**ASSIGNMENT:** Return every line of the entries that includes the word "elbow".
- - - -
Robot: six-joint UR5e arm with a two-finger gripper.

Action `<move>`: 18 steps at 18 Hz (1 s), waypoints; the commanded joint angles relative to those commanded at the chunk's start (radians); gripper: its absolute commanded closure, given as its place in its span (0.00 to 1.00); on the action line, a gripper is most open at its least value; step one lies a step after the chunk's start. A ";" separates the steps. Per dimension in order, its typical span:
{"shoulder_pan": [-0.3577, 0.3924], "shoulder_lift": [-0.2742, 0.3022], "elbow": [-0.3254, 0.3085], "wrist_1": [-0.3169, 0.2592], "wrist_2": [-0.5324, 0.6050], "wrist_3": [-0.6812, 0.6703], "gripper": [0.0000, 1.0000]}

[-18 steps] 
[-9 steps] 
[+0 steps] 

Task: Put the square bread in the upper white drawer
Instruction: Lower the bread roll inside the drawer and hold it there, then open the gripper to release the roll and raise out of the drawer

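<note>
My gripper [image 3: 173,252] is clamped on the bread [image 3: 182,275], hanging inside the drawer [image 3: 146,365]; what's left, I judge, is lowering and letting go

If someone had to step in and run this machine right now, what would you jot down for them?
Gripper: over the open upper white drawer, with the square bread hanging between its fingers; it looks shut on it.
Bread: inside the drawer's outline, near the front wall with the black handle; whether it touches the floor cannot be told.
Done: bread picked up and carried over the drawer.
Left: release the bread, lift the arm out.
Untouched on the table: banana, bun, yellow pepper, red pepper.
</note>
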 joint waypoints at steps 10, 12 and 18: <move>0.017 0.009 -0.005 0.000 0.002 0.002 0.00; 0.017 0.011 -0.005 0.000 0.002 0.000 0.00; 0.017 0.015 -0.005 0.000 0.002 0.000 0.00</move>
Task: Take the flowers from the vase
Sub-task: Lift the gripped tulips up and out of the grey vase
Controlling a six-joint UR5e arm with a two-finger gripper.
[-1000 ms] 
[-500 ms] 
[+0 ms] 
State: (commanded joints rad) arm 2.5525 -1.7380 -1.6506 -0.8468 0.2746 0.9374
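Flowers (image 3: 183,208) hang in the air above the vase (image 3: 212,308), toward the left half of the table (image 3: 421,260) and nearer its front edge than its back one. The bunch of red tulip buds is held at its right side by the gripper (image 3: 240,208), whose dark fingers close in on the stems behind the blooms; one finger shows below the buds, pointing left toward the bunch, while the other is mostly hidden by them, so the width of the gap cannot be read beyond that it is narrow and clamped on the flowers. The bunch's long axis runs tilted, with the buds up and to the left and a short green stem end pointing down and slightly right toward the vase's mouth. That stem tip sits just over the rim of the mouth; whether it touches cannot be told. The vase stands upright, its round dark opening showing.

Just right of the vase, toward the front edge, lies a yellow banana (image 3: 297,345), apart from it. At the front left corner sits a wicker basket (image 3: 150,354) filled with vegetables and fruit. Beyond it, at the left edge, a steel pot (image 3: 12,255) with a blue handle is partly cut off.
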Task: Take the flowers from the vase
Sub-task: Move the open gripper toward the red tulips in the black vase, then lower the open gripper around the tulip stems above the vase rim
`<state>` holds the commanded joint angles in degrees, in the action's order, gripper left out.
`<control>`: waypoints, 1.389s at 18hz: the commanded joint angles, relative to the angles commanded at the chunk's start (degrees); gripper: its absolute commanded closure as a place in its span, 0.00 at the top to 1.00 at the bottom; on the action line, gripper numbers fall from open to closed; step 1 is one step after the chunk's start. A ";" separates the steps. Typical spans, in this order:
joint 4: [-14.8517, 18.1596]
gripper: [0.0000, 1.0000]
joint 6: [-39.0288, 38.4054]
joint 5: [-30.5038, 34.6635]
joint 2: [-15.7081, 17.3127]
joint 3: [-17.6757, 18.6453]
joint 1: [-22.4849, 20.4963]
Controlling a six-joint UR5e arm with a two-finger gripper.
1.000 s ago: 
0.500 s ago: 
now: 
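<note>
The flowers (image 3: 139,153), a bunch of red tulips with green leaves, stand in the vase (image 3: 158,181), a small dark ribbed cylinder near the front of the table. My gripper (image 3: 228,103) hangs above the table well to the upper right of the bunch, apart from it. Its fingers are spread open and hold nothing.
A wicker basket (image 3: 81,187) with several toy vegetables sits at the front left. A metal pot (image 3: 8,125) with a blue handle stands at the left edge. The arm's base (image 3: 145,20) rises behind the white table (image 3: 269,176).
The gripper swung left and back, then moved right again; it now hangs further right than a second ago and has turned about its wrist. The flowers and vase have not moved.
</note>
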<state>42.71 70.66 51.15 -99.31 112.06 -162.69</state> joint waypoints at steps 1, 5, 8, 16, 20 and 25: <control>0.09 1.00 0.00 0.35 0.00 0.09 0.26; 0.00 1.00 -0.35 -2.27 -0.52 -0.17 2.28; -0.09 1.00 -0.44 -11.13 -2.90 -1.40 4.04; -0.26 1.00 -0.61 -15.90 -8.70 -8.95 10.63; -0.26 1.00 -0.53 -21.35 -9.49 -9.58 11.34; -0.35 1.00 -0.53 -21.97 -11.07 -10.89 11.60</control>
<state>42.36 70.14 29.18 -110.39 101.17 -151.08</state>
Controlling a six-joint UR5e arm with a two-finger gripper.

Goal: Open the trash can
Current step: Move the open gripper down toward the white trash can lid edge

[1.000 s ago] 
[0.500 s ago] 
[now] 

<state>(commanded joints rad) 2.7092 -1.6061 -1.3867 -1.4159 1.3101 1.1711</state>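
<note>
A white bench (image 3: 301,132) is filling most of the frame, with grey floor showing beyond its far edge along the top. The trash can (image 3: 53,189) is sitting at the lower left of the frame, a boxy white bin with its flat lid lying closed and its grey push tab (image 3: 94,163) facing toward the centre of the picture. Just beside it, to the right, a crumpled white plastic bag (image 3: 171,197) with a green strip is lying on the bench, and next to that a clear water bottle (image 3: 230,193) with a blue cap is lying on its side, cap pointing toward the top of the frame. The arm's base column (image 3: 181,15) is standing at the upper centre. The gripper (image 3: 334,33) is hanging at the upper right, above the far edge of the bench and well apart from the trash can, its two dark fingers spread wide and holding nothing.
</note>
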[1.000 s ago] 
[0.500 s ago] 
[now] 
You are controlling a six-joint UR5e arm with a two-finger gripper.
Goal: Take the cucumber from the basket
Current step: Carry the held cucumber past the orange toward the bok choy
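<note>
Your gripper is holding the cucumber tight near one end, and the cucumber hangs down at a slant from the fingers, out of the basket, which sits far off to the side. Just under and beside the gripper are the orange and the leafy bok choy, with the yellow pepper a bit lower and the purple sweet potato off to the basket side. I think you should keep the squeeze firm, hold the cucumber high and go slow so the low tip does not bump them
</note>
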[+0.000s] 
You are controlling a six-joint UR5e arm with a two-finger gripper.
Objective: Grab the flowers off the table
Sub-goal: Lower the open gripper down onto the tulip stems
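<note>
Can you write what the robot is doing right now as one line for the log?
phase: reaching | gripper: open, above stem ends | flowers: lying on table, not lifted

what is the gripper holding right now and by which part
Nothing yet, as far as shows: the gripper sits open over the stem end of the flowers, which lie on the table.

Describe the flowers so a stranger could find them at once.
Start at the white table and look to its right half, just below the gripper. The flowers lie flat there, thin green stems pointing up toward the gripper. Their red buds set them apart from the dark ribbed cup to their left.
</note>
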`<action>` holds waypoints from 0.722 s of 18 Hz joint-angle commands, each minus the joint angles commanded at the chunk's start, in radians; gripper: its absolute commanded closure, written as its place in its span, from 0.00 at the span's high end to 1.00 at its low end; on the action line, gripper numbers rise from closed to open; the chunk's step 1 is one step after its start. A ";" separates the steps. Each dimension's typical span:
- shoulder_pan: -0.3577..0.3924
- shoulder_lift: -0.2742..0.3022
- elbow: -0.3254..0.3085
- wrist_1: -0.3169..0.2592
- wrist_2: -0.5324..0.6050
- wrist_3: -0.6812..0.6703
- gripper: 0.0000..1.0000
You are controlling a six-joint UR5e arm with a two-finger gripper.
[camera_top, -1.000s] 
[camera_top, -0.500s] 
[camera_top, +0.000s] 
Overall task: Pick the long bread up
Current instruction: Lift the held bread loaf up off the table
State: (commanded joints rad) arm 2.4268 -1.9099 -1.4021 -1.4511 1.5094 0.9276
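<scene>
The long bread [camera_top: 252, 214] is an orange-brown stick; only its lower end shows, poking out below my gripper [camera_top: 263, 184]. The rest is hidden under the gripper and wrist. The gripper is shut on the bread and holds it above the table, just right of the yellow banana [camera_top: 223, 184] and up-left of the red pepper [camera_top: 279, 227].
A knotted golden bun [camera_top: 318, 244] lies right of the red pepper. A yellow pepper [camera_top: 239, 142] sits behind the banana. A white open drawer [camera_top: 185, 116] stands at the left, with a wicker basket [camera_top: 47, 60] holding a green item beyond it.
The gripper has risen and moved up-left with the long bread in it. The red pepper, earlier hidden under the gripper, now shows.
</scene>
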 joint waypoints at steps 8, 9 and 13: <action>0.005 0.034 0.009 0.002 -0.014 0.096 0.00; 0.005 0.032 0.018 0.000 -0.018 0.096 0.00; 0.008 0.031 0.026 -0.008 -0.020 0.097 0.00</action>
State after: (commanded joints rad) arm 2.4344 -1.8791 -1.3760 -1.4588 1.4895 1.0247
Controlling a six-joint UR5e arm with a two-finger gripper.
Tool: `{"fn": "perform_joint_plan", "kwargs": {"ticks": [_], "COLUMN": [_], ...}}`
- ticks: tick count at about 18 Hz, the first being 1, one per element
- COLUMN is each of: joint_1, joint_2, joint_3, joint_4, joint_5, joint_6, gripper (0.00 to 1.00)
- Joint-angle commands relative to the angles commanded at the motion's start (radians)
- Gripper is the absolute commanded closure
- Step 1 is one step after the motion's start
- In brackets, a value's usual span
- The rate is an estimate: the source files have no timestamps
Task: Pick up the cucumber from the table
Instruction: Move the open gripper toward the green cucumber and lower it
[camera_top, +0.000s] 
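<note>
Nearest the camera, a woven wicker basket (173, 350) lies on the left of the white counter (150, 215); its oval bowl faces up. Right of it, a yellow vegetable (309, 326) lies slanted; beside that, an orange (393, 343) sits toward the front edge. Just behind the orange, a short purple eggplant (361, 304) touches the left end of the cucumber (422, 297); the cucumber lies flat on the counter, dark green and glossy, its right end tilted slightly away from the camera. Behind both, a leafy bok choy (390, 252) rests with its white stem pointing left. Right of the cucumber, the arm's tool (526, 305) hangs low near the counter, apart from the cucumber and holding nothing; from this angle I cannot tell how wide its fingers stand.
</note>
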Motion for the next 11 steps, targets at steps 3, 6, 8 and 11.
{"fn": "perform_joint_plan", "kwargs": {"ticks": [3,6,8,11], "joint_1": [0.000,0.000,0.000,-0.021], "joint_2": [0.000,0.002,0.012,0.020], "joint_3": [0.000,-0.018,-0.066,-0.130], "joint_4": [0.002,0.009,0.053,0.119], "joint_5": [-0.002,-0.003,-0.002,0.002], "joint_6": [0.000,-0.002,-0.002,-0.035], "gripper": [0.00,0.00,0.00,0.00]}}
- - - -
**OUTPUT FOR THIS EXERCISE:**
{"shoulder_pan": [-0.3577, 0.3924], "shoulder_lift": [-0.2742, 0.3022], "elbow": [-0.3254, 0.3085], "wrist_1": [-0.3169, 0.2592], "wrist_2": [-0.5324, 0.6050], "wrist_3": [-0.6812, 0.6703], "gripper": [0.0000, 1.0000]}
- elbow: -0.3254..0.3085

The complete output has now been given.